Download or read book Moving Music written by Stephanie Jordan and published by . This book was released on 2000 with total page 468 pages. Available in PDF, EPUB and Kindle. Book excerpt: An in-depth study of the relations between music and dance in the work of George Balanchine, Frederick Ashton and Anthony Tudor. It seeks to offer a depth of focus and to throw light on general connections between music and dance.
Book Synopsis The Music of Malaysia by : Patricia Matusky
Download or read book The Music of Malaysia written by Patricia Matusky and published by Taylor & Francis. This book was released on 2017-04-28 with total page 462 pages. Available in PDF, EPUB and Kindle. Book excerpt: The Music of Malaysia, first published in Malay in 1997 and followed by an English edition in 2004 is still the only history, appreciation and analysis of Malaysian music in its many and varied forms available in English. The book categorizes the types of music genres found in Malaysian society and provides an overview of the development of music in that country. Analyses of the music are illustrated with many examples transcribed from original field recordings. Genres discussed include theatrical and dance forms, percussion ensembles, vocal and instrumental music and classical music. It is an excellent introduction to and exploration of the country's vibrant musical culture. This new, fully revised and updated edition includes time lines, listening guides and downloadable resources of field recordings that are analysed and discussed in the text.
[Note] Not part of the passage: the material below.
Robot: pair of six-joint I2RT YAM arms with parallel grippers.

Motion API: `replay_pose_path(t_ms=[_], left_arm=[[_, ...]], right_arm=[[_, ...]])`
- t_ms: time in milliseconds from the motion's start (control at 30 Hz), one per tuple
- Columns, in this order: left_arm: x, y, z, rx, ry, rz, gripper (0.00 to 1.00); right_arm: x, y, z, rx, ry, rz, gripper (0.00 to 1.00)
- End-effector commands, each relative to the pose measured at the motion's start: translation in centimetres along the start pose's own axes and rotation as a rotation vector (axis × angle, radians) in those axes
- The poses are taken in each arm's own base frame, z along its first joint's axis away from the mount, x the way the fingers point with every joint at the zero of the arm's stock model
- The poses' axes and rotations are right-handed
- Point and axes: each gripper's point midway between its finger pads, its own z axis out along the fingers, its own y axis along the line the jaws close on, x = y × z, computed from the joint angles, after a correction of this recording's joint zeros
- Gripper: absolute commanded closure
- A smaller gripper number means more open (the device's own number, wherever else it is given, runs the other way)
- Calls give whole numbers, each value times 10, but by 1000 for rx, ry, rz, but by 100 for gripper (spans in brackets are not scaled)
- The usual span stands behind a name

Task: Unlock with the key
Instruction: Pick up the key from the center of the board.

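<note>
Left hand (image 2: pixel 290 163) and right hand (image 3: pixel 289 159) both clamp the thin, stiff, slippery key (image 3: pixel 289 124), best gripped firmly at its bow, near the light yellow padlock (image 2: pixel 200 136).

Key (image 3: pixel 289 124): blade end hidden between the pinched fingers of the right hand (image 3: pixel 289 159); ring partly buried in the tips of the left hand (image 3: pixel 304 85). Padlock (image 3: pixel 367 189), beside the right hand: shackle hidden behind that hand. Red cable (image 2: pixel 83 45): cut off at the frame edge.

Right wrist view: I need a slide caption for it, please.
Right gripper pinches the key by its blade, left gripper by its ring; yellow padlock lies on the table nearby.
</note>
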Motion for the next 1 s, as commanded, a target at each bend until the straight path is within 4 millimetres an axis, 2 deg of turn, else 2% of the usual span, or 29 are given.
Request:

Book Synopsis The Cambridge History of World Music by : Philip V. Bohlman
Download or read book The Cambridge History of World Music written by Philip V. Bohlman and published by Cambridge University Press. This book was released on 2013-12-12 with total page 943 pages. Available in PDF, EPUB and Kindle. Book excerpt: Scholars have long known that world music was not merely the globalized product of modern media, but rather that it connected religions, cultures, languages and nations throughout world history. The chapters in this History take readers to foundational historical moments – in Europe, Oceania, China, India, the Muslim world, North and South America – in search of the connections provided by a truly world music. Historically, world music emerged from ritual and religion, labor and life-cycles, which occupy chapters on Native American musicians, religious practices in India and Indonesia, and nationalism in Argentina and Portugal. The contributors critically examine music in cultural encounter and conflict, and as the critical core of scientific theories from the Arabic Middle Ages through the Enlightenment to postmodernism. Overall, the book contains the histories of the music of diverse cultures, which increasingly become the folk, popular and classical music of our own era.